→ **What is being asked**
Print every line below exactly as written, but leave the pictures behind.

→ **Data**
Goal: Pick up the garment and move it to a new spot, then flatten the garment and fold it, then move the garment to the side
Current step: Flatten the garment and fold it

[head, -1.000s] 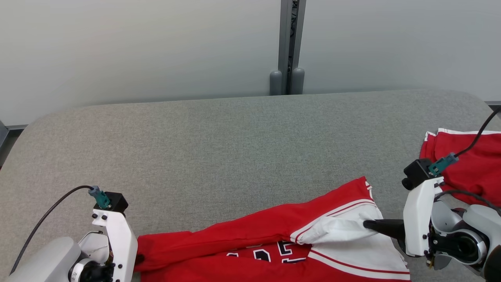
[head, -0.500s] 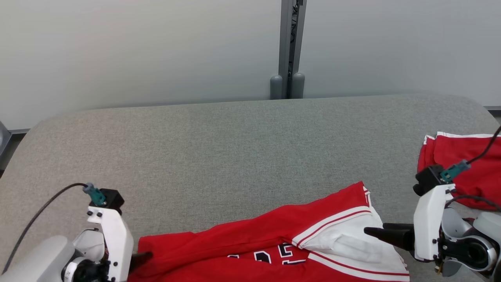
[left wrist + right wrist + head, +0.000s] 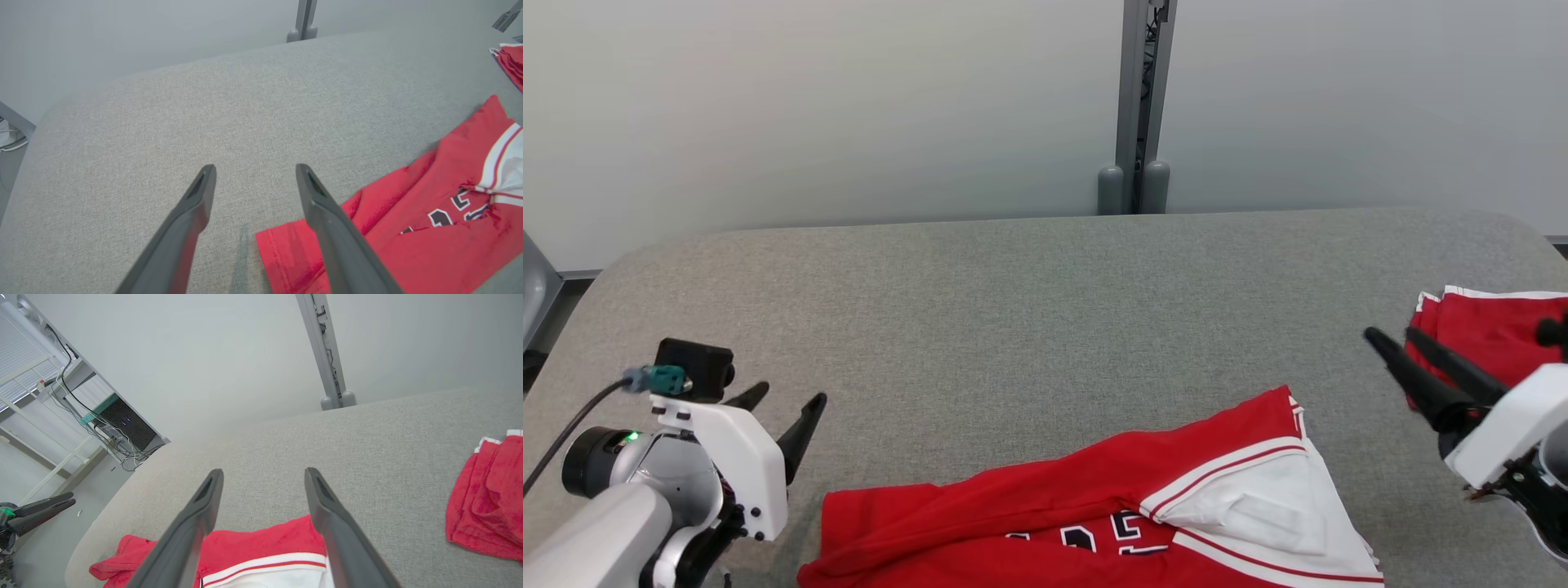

→ **Your solution**
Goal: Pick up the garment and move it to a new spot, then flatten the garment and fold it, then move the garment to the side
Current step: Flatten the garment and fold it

[head, -1.000s] 
[head, -0.500s] 
[left wrist + right wrist + head, +0.000s] 

This is the complete output.